* **HOW TO COMPLETE THIS TASK**
Do not repeat pictures. Repeat exactly the lines of the listing below from its first line through the line with "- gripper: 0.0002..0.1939".

=====

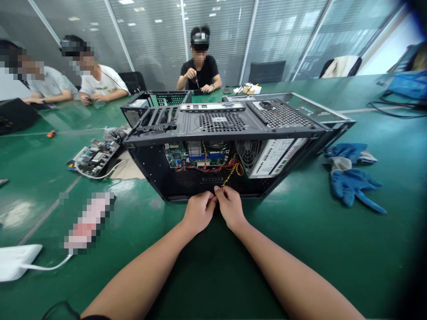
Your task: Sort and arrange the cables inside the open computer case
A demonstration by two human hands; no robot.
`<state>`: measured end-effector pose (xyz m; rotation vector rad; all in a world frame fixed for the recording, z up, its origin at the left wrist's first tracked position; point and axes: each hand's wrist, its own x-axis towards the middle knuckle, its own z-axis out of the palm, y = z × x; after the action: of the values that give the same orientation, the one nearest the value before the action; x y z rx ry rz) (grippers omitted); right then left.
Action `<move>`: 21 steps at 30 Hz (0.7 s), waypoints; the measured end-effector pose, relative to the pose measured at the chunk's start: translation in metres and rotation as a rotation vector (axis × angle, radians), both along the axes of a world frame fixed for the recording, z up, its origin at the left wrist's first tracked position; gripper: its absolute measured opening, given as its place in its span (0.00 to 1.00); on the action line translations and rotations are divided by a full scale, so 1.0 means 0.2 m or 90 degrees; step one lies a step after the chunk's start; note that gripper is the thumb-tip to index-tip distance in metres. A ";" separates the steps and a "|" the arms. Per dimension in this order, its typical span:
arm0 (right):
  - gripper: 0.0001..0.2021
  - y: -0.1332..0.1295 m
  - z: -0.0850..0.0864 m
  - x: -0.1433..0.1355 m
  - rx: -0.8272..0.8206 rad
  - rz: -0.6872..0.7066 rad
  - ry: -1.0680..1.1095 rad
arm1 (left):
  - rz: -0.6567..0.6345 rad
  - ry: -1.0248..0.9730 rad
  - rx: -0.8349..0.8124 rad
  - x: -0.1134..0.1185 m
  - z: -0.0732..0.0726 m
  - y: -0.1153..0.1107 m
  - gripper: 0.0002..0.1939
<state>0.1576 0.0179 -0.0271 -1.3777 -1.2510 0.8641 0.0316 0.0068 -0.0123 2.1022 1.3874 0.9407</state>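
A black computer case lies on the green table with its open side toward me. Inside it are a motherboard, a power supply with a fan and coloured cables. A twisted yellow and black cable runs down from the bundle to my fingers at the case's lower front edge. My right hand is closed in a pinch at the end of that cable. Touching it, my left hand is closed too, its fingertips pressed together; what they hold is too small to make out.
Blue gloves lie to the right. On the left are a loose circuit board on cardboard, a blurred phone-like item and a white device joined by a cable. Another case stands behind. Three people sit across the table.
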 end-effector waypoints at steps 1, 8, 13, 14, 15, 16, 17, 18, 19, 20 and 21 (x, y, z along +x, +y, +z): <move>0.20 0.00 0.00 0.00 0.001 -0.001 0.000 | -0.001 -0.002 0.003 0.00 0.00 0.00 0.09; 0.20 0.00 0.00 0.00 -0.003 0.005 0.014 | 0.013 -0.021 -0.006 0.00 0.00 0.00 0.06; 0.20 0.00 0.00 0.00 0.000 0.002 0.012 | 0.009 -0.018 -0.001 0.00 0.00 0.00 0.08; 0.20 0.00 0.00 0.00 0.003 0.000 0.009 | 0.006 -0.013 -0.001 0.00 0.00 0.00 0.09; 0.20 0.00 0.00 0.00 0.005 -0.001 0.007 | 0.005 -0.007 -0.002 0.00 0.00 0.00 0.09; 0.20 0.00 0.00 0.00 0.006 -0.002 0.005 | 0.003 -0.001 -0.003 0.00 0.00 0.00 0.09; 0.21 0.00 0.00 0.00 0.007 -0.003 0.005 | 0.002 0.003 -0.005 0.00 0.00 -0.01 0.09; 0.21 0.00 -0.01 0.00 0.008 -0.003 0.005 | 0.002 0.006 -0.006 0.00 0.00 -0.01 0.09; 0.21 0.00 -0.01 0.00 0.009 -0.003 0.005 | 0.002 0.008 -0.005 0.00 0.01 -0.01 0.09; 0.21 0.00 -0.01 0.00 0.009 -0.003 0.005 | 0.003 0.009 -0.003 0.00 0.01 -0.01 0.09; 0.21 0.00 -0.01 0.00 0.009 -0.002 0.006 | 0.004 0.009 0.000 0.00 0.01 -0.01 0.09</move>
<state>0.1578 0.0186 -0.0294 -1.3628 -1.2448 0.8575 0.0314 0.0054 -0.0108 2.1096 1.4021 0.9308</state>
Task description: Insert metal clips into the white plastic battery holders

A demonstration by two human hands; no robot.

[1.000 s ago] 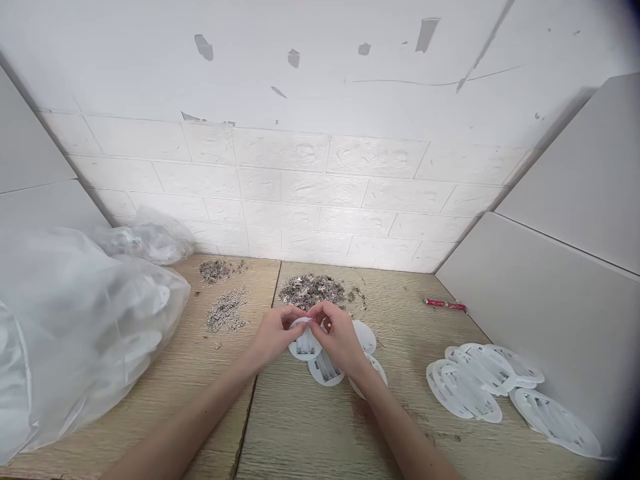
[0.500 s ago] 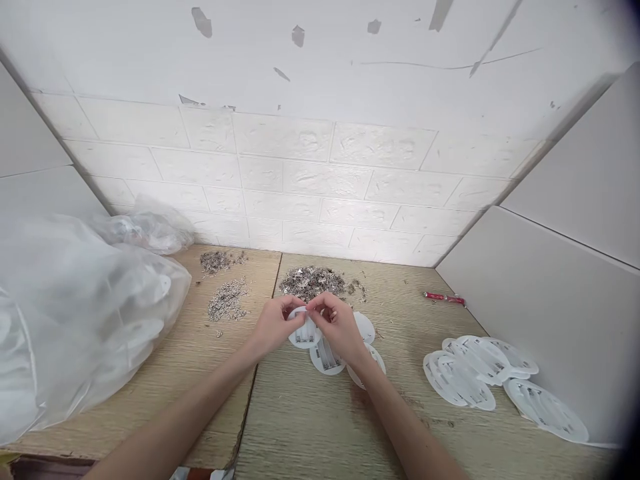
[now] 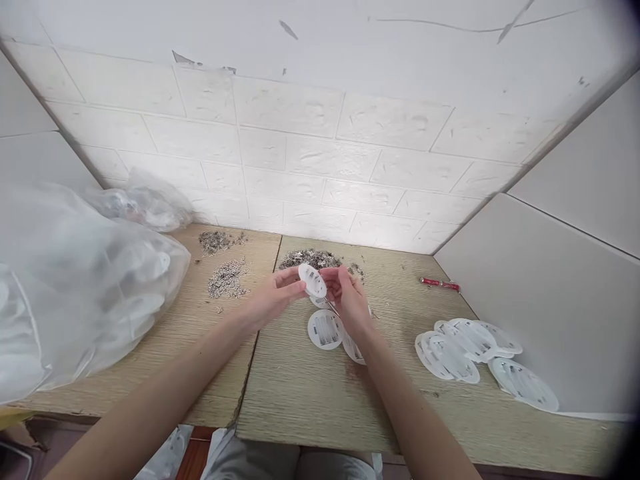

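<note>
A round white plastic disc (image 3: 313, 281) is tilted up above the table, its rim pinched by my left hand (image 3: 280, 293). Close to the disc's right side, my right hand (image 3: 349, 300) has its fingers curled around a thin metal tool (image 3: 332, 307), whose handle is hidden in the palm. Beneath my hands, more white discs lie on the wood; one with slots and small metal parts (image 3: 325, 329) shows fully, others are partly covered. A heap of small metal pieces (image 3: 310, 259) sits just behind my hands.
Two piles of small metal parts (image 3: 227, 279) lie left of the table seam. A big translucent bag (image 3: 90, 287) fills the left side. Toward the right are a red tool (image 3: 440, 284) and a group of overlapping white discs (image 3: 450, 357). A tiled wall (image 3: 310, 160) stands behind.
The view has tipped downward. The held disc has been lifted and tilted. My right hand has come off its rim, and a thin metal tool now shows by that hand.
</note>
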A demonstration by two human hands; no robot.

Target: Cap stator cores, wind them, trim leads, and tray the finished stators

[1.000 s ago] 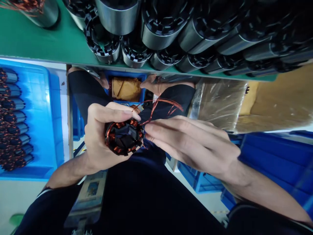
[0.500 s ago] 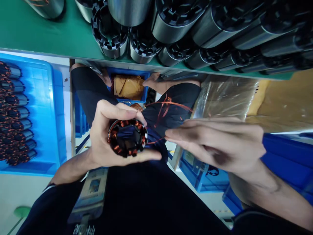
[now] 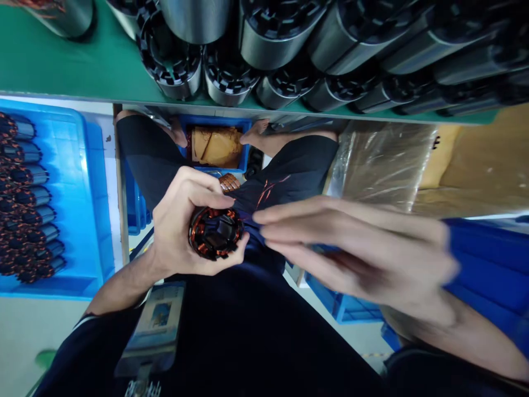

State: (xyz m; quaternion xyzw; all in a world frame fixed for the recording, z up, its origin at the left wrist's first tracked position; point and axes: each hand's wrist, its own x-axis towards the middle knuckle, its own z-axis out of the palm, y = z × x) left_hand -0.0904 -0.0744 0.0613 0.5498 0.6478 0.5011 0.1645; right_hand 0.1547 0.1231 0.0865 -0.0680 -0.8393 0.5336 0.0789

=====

* **YOUR SOLUTION**
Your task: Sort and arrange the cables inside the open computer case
A demonstration by two human hands; no robot.
`<state>`: measured end-effector pose (xyz m; rotation vector rad; all in a world frame fixed for the recording, z up, its origin at the left wrist's first tracked position; point and axes: each hand's wrist, its own x-axis towards the middle knuckle, its own z-axis out of the palm, y = z × x; after the action: of the values that give the same orientation, the one nearest the value before the action; x y z rx ry rz) (grippers omitted); right then left.
Action `<move>`: 21 steps at 30 Hz (0.7 s), waypoints; the measured end-effector pose, relative to the pose measured at the chunk's start: translation in metres and rotation as a rotation vector (axis × angle, radians), both along the axes of a world frame fixed for the recording, z up, its origin at the left wrist's first tracked position; gripper: its absolute measured opening, given as its place in its span (0.00 to 1.00); on the action line translations and rotations are divided by a full scale, so 1.0 means 0.2 m or 90 degrees; step one lies a step after the chunk's start; note that gripper is the thumb-tip to index-tip distance in metres. A ";" separates the steps and a "|" the arms. Per dimension in this order, its typical span:
arm0 (right):
  - gripper: 0.0001..0.2021
  - y: -0.1332..0.1295 m
  - z: -0.0850..0.0864 m
  - x: -0.1433..0.1355 m
  - rx: -0.8272..0.8206 rad
  - rz: -0.6872..0.7066 rad
  - ry: -1.0680..1.1095 rad
arm1 (left):
  - rz: -0.6567..0.6345 rad
  - ry: -1.0248..0.9730 rad
  - rx: -0.8349..0.8124 rad
  - x: -0.1134..0.1185 m
  - z: -0.0732..0.0726 m
  - y: -0.1153..0.1107 m
  - gripper: 0.0002..0.1939

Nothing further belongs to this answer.